Quantify drift between two embedding spaces over the same corpus.

These details have not been verified by PyPI

Project links

Project description

Embedding Drift Monitor (EDM)

Quantify how much an embedding space changes when the underlying model is updated, swapped, or retrained. Given the same corpus embedded under two models (or two versions of the same model), EDM computes a six-metric battery and produces an opinionated report identifying where the space shifted and how severely.

Installation

pip install embedding-drift-monitor

Dev install from source:

git clone https://github.com/Datasculptures/embedding-drift-monitor
cd embedding-drift-monitor
pip install -e .[dev]

Requires Python 3.11+ and a C compiler for the HDBSCAN dependency. On Windows, install Microsoft C++ Build Tools first.

Quickstart

edm compare reference.npy candidate.npy

That's it. EDM loads both matrices, runs all six metrics, classifies severity, and prints a report. The matrices must have the same number of rows (one row per corpus item) and can have different column counts.

For a fast single-metric check:

edm quick reference.npy candidate.npy

CLI Reference

`edm compare`

Full drift analysis. Runs all six metrics and produces a report.

edm compare EMBEDDINGS_A EMBEDDINGS_B [OPTIONS]

Option	Default	Description
`-k`, `--k-values`	`5,10,25,50`	Comma-separated k values for neighbourhood analysis
`-f`, `--format`	`text`	Output format: `text`, `json`, or `markdown`
`-o`, `--output`	stdout	Write output to this file
`-q`, `--quiet`	off	Suppress progress messages on stderr
`--force`	off	Overwrite existing output file
`-l`, `--labels`	—	Labels file (one label per line, corpus row order)
`-m`, `--metadata`	—	Metadata file (`.csv` or `.json`) with per-item attributes
`--include-per-point`	off	Embed per-point arrays in JSON output (required for `identify-regions`)
`--exclude-nan`	off	Drop rows containing NaN or Inf before analysis
`--sample-size`	`5000`	Max pairs sampled for distance/geometry metrics
`--seed`	`0`	RNG seed for deterministic sampling
`--config`	—	TOML file with custom severity thresholds
`--no-distance`	off	Skip the KS distance-distribution metric
`--no-geometry`	off	Skip the Mantel global-geometry metric
`--no-clusters`	off	Skip the HDBSCAN cluster-stability metric
`--no-hubs`	off	Skip the hubness N_k shift metric
`--min-cluster-size`	`5`	Minimum cluster size for HDBSCAN

Examples:

# Text report to stdout
edm compare ref.npy cand.npy

# JSON output with per-point arrays, saved to file
edm compare ref.npy cand.npy --format json --include-per-point -o results.json

# Markdown report with region breakdown
edm compare ref.npy cand.npy --labels labels.txt --format markdown -o report.md

# Skip slow metrics on a large corpus
edm compare ref.npy cand.npy --no-clusters --no-geometry -k 5,10

# Exclude rows with NaN/Inf before analysis
edm compare ref.npy cand.npy --exclude-nan

`edm quick`

Fast single-metric check: Jaccard stability at k=10 only. No distance, geometry, cluster, or hubness metrics.

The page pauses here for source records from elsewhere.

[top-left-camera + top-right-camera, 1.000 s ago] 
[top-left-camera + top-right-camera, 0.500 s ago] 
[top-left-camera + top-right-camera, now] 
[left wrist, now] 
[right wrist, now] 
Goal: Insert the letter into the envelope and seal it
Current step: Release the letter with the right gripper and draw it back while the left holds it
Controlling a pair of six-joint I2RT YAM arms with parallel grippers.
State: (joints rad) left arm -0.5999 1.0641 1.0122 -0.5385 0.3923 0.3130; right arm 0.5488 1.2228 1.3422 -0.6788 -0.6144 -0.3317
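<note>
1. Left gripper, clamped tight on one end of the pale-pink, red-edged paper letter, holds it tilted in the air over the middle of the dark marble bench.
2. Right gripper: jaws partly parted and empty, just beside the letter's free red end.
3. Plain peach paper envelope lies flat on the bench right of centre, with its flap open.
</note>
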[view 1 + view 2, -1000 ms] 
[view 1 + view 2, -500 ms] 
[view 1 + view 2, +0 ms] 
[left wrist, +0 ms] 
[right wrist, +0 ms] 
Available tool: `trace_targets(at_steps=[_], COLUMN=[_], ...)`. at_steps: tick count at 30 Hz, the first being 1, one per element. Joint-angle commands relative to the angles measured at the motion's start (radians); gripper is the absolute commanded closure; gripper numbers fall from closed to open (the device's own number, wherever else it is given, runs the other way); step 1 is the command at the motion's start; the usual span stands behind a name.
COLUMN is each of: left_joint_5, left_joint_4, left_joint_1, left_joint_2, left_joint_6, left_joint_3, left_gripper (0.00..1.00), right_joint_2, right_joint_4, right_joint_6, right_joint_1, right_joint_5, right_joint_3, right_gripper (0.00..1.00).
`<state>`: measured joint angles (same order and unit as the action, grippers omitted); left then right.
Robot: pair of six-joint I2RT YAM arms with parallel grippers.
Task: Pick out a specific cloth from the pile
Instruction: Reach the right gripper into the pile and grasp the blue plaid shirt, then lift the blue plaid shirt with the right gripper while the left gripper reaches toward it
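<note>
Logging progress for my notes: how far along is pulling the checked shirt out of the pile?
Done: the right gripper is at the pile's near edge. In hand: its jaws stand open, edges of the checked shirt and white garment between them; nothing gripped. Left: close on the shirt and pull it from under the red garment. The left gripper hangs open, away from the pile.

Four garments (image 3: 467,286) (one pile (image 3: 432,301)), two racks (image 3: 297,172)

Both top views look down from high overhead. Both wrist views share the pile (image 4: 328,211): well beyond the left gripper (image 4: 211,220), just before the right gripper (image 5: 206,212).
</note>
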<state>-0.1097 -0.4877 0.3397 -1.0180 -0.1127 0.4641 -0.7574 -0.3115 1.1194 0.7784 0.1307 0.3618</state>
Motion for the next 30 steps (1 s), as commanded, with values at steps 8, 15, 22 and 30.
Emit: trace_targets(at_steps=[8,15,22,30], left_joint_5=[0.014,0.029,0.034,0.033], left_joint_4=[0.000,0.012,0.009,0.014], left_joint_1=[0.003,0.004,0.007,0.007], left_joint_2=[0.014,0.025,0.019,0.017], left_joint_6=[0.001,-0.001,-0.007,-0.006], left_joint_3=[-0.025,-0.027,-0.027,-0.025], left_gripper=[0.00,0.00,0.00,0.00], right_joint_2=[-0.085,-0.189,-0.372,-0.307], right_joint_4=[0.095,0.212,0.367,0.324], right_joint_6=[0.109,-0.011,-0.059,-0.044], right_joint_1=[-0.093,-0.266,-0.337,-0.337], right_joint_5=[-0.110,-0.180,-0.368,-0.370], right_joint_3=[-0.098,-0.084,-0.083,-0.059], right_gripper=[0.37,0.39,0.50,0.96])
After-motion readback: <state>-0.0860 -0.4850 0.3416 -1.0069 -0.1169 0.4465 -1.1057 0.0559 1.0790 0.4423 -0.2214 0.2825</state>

edm quick EMBEDDINGS_A EMBEDDINGS_B

No options. Prints one line:

Neighbourhood stability (k=10): 0.7234 [MODERATE DRIFT]

`edm report`

Convert a saved JSON results file to text or markdown.

edm report JSON_RESULTS [OPTIONS]

Option	Default	Description
`-f`, `--format`	`markdown`	`text` or `markdown`
`-o`, `--output`	stdout	Write to this file
`--force`	off	Overwrite existing output file

edm report results.json --format markdown -o report.md

`edm identify-regions`

Apply a labels file to saved JSON results (which must have been produced with --include-per-point) to compute a per-region drift breakdown.

edm identify-regions JSON_RESULTS -l LABELS_FILE [OPTIONS]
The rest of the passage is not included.